Last February I released Austin Pen, my 14th typeface simulating real historical handwriting—and my 33rd overall. Soon after, I decided it would be my last original type design. Making a modern font takes hundreds of hours over a span of several months. At least for me it does. Probably I’m slow, or overly painstaking, or merely perfectionistic (considering I’m never entirely satisfied with the end result).
But I’ve reached an age where I feel compelled to spend time creating other things I’d like to make while there’s still time. Which is no doubt why I haven’t polished off a new Antique Penman post since February. I apologize for that.
Thomas J. Rusk’s lament.
Just yesterday I got to looking back at Texas Hero, my very first old pen font, which I started working on pretty much exactly 25 years ago. Texas Hero was, I’m pretty sure, the first typeface designed to replicate the look of genuine old handwriting, warts and all. I was new at the font game back then, having made three eclectic faces earlier in 1993. Didn’t know what I was doing at first, and certainly had no idea what I was getting myself into.
I recall one day hunting around for a font that looked like 18th century handwriting—and finding none. For not the first time, I decided to fill a void. My indispensable partner in this enterprise was my late ma, Jeanne R. Willson, a historical librarian who then worked at what is now the Dolph Briscoe Center for American History at the University of Texas (my alma mater). I knew she had long studied historical letters and documents and would certainly be able to supply examples of old cursive script.
Emily Austin Perry’s hand.
And she did. I got photocopies of letters from several famous Texans (naturally) dating back to the time of the Republic. I got to see the handwriting of folks like Sam Houston, Mirabeau B. Lamar, Stephen F. Austin, Emily Austin Perry, David Burnet (I think), and Thomas J. Rusk. All their hands were distinctly different—fancy, flowery, bold, intricate, and/or a bit messy—but one had just the balance of legibility and period authenticity: Rusk’s.
When people think of Texas heroes, they don’t usually think of Thomas Jefferson Rusk. But he served as a general at the Battle of San Jacinto, as the fledgling Republic’s first Secretary of War, and in 1846 was elected one of the new state’s first U.S. Senators (the other being Houston).

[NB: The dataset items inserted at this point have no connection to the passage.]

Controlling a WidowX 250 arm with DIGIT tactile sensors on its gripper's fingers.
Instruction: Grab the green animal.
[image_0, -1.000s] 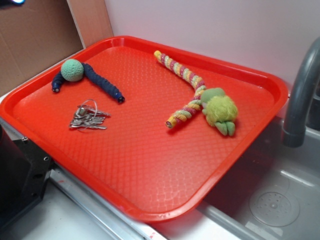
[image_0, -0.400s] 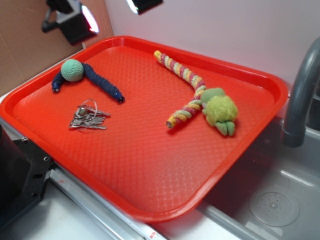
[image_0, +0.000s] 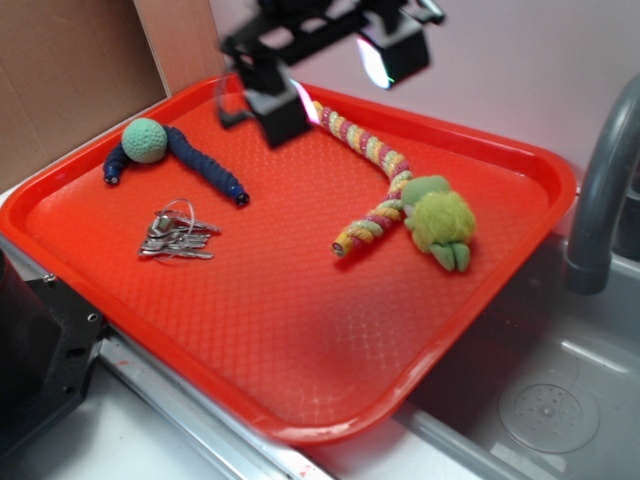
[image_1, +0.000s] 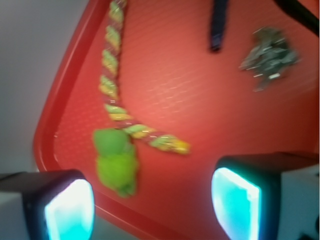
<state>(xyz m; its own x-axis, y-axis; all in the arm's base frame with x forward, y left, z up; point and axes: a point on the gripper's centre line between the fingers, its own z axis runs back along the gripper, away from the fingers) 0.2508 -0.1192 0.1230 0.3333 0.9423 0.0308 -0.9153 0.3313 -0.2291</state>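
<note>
Black blocky gripper (image_0: 330, 75), pale glowing pads (image_1: 235, 202) on its jaws

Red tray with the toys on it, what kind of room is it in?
Probably a kitchen, maybe a play one. The red tray sits beside a metal sink with a round drain and a grey faucet.

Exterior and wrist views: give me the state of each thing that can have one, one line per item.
gripper: open, raised above the tray's far side, holding nothing
green animal: lying on the tray, ungrasped, touching the twisted rope
twisted rope: laid out in a bend
teal ball with blue rope: resting on the tray
keys: bunched flat
red tray: on the counter, overhanging the sink
</note>
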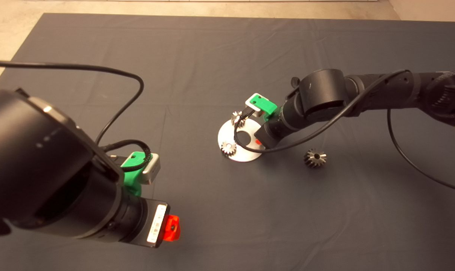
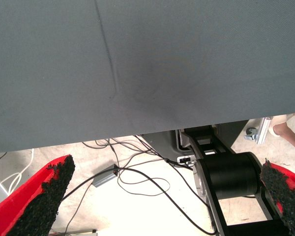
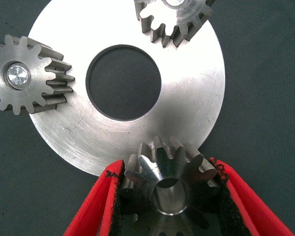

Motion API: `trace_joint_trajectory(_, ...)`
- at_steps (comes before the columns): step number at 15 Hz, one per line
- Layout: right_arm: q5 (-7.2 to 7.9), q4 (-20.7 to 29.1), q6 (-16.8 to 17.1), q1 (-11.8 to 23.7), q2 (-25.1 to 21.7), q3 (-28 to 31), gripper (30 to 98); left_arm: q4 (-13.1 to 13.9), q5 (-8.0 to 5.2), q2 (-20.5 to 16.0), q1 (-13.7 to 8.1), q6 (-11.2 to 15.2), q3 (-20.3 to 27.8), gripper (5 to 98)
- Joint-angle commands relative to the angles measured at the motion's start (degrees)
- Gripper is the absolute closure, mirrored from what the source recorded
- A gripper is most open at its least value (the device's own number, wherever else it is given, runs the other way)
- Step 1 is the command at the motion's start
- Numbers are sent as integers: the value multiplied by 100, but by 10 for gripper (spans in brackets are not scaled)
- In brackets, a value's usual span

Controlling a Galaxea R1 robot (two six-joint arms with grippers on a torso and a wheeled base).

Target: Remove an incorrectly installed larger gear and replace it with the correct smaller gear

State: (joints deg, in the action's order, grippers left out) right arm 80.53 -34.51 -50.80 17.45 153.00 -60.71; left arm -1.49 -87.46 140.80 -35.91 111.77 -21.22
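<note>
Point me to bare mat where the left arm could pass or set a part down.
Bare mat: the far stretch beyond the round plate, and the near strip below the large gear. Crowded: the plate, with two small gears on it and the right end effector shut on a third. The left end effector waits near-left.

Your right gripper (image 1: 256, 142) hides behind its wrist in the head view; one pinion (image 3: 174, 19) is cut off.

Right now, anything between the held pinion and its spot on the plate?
Nothing visible. The right end effector holds the smaller gear over the plate's rim; the other two pinions sit on pins elsewhere, and the larger gear lies off on the mat.
</note>
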Motion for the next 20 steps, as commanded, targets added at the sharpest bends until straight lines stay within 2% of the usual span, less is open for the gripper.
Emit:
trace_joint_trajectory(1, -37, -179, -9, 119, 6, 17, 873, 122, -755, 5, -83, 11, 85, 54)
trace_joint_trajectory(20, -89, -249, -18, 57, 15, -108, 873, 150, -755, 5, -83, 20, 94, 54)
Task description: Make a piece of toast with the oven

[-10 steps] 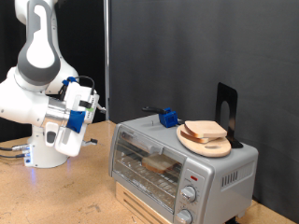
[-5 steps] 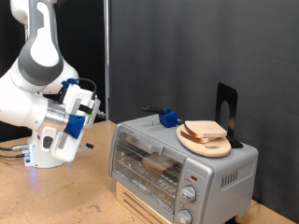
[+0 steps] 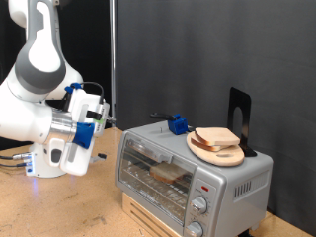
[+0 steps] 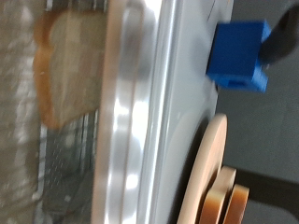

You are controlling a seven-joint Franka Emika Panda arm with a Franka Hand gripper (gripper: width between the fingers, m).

He died in 1857, at age 53, by self-inflicted gunshot wound.
Frederick Douglass’s penmanship.
I remember vividly having to look extremely closely at Rusk’s handwriting, getting intimately familiar with his loops and curves, reading and rereading several of his official letters—and one sad, oft-folded lament of the death of his two-year-old namesake son. It was the first of many times I found myself both deeply moved and somehow changed by the words and penmanship of a person who’d died more than a century ago.*
Over the next two and a half decades, I’d go on to replicate the hands of Stephen Austin, his sister Emily, Lamar, and Houston—along with such other famous pen-wielders as Abigail Adams, her son John Quincy, Frederick Douglass, Timothy Matlack (engrosser of the Declaration of Independence) and a few lesser-known writers of old. It all still seems implausible and crazy and sort of wonderful.
And still I think often of the closeness, familiarity, and nuance we stand to lose in this era of keyboards and texting and speech-to-text. We might even end up communicating like we did before the age of literacy: verbally or visually or via smoke signal.
I hold out hope, though, that writing by hand will remain a thing—even if only a sort of calligraphic art form.
*So moved, in fact, that I wrote this novel.
Miscellanea
» Handwriting the Constitution: Hand-copying produces “an intimate connection to the text and its meaning.”
» Royal Archives, Hamilton, and King George III: “Pieces of paper with old handwriting on [it].”
» Big Trouble in Canada: “‘I can’t read writing. We didn’t do it in school.’”
» The Magic of Handwriting: I’m truly sorry I missed this exhibition at The Morgan Library & Museum.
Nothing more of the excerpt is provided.